WHAT IS EXPECTED -> Determine how many lines in the listing below contain the word "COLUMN", then state that number by itself.
=== DATA SECTION ===
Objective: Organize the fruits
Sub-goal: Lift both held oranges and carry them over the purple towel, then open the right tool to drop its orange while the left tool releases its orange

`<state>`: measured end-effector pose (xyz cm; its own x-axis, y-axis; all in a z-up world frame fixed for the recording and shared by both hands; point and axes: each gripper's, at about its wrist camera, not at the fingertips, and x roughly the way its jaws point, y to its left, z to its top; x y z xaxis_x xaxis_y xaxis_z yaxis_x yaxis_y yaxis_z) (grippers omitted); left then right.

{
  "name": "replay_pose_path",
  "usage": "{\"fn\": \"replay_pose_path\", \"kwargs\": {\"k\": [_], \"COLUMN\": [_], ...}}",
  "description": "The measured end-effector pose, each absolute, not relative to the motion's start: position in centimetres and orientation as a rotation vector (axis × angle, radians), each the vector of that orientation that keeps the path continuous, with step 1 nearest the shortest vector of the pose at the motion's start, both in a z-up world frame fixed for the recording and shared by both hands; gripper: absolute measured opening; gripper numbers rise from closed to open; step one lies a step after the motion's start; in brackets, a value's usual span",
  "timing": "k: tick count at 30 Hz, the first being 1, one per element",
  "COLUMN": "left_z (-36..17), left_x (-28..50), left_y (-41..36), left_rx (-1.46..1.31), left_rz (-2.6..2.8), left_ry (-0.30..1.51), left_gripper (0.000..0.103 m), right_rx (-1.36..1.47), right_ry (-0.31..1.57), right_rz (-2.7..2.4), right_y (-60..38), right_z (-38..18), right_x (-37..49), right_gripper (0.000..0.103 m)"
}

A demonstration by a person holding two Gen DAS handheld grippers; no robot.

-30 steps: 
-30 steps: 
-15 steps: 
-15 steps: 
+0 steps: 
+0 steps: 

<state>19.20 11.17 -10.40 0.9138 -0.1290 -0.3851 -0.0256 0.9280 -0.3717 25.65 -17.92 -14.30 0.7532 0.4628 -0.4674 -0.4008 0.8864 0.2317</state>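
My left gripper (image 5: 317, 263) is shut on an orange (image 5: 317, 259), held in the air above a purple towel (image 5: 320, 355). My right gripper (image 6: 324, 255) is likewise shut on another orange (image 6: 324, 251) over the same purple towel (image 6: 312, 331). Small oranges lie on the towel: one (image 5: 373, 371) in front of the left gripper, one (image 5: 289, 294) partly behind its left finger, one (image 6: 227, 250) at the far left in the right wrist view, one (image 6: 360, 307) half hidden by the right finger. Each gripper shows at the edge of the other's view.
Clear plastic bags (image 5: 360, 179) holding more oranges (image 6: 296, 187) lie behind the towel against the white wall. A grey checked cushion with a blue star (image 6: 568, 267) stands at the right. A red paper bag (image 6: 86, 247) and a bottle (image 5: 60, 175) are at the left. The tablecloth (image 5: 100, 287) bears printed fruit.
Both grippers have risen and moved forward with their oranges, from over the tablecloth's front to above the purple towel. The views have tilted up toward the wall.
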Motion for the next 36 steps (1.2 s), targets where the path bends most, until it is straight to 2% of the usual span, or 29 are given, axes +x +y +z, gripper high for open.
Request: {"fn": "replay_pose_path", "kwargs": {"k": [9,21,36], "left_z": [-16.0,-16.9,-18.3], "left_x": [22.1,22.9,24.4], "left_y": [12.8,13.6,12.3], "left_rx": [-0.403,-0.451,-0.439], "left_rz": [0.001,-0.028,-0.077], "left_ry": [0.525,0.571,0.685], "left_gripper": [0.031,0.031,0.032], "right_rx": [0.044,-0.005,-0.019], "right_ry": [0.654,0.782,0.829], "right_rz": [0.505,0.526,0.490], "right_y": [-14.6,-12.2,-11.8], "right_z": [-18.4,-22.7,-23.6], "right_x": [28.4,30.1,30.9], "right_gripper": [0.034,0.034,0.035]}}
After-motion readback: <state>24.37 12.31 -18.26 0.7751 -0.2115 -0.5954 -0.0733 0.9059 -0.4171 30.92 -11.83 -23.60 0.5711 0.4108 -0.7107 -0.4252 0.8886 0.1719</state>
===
ANSWER TO THIS EXERCISE -> 2